What the task asks →
Recreate the entire listing that appears below, exactly.

------------

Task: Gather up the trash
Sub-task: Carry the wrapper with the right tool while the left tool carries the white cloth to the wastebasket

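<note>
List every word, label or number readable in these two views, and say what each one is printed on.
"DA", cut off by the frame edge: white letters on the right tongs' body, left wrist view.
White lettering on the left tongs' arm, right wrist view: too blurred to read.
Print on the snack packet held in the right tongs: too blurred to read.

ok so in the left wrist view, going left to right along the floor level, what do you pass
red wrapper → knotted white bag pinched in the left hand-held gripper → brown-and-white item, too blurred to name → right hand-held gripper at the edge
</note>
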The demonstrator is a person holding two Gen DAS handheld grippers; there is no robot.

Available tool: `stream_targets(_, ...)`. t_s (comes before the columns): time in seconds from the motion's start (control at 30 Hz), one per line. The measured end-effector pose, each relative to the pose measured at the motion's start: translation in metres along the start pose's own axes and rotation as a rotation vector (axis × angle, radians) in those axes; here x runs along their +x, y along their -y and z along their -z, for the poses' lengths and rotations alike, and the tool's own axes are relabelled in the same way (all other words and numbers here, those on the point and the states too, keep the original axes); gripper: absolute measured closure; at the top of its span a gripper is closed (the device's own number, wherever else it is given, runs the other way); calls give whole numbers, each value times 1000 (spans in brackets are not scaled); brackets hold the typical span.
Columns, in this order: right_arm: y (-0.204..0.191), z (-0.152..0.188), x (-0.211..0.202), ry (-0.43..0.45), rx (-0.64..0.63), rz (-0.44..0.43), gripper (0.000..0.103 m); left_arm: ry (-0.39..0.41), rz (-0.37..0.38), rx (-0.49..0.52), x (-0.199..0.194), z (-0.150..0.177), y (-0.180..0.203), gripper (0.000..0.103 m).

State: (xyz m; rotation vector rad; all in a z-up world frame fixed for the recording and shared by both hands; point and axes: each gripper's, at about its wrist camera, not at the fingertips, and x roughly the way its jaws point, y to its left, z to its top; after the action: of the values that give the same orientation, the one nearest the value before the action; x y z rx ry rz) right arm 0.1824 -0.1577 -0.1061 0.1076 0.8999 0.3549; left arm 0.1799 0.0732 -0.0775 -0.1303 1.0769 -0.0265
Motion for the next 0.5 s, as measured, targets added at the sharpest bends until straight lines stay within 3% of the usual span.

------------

Written solution →
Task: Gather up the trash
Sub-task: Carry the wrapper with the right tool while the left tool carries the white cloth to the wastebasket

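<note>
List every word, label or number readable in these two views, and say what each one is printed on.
"DA", cut off by the frame edge: white letters on the right tongs' body, left wrist view.
White lettering on the left tongs' arm, right wrist view: too blurred to read.
Print on the snack packet held in the right tongs: too blurred to read.

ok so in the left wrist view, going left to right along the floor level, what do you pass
red wrapper → knotted white bag pinched in the left hand-held gripper → brown-and-white item, too blurred to name → right hand-held gripper at the edge
</note>
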The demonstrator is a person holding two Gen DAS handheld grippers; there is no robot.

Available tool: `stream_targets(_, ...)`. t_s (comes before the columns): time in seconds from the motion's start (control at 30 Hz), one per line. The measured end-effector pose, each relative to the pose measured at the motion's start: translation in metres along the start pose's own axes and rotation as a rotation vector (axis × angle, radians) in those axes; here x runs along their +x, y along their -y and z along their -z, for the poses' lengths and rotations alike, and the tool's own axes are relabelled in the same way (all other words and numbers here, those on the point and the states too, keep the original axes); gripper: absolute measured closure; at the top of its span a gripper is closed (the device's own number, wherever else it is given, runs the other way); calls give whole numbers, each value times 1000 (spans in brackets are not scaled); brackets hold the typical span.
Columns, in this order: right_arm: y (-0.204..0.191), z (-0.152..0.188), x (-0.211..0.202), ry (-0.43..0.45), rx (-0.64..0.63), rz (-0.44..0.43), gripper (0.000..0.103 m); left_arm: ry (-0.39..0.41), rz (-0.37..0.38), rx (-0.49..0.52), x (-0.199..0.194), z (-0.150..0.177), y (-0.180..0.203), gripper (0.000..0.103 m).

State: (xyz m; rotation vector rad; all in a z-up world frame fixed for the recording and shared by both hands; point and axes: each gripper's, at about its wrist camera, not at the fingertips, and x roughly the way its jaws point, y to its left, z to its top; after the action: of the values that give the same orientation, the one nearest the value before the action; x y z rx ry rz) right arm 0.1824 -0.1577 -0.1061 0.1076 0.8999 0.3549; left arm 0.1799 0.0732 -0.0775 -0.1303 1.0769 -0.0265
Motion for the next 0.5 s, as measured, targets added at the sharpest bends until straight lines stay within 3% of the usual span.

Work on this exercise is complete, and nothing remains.